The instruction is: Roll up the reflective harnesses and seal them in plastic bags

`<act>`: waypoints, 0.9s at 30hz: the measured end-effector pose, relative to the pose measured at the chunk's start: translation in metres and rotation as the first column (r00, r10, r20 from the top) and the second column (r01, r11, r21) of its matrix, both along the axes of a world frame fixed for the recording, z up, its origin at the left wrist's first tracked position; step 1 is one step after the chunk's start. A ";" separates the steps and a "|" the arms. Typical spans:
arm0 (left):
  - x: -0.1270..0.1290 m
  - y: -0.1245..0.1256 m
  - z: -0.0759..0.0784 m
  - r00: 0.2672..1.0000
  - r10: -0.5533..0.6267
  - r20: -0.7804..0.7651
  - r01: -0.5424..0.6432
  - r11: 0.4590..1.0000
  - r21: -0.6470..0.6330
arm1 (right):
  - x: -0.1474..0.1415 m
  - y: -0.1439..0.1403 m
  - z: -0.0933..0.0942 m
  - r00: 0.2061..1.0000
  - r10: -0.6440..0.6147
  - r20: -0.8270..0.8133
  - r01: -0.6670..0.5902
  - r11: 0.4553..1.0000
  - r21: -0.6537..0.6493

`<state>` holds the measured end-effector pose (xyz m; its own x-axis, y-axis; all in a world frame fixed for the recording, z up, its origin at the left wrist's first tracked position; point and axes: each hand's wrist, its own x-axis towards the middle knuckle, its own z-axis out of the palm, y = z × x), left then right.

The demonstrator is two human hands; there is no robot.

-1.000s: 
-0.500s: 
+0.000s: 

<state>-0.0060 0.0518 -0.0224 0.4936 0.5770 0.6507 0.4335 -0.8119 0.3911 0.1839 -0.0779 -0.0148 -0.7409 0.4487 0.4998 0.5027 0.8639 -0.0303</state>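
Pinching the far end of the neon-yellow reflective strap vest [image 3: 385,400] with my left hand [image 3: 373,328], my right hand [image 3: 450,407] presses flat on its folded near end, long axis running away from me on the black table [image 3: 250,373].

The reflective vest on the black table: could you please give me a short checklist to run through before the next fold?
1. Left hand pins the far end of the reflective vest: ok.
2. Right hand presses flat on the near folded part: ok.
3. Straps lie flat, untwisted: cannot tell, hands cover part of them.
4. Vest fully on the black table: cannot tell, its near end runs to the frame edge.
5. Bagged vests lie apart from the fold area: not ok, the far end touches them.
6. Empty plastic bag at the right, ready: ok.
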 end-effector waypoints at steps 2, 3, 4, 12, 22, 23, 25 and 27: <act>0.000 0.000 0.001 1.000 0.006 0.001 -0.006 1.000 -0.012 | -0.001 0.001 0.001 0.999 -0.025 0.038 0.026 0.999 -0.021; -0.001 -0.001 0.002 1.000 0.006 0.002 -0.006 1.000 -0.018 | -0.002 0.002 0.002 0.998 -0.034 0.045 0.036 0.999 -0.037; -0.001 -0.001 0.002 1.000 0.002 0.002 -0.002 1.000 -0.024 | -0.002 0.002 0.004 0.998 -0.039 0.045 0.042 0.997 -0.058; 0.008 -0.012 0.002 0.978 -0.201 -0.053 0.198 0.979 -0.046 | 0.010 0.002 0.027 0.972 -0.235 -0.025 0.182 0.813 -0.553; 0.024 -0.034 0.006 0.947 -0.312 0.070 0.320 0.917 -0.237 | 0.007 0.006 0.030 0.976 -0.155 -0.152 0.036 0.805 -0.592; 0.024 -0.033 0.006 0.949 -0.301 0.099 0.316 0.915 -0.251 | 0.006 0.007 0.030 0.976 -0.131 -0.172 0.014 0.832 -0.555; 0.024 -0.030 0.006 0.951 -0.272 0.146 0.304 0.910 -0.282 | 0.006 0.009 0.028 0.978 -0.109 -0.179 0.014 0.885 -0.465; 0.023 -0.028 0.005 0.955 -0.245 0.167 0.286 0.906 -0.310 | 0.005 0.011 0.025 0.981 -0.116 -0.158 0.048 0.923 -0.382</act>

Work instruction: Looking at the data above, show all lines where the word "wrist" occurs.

Answer space:
`<act>`: waypoints, 0.9s at 30hz: the measured end-effector pose, relative to the pose measured at the chunk's start: translation in metres and rotation as the first column (r00, r10, r20 from the top) and the second column (r01, r11, r21) of its matrix, both along the axes of a world frame fixed for the recording, z up, its origin at the left wrist's first tracked position; step 1 is one step after the chunk's start. A ";" separates the steps and a "|" the arms. Typical spans:
`<state>` holds the measured end-effector pose (xyz m; its own x-axis, y-axis; all in a world frame fixed for the recording, z up, its origin at the left wrist's first tracked position; point and axes: each hand's wrist, its own x-axis towards the middle knuckle, its own z-axis out of the palm, y = z × x), left then right.

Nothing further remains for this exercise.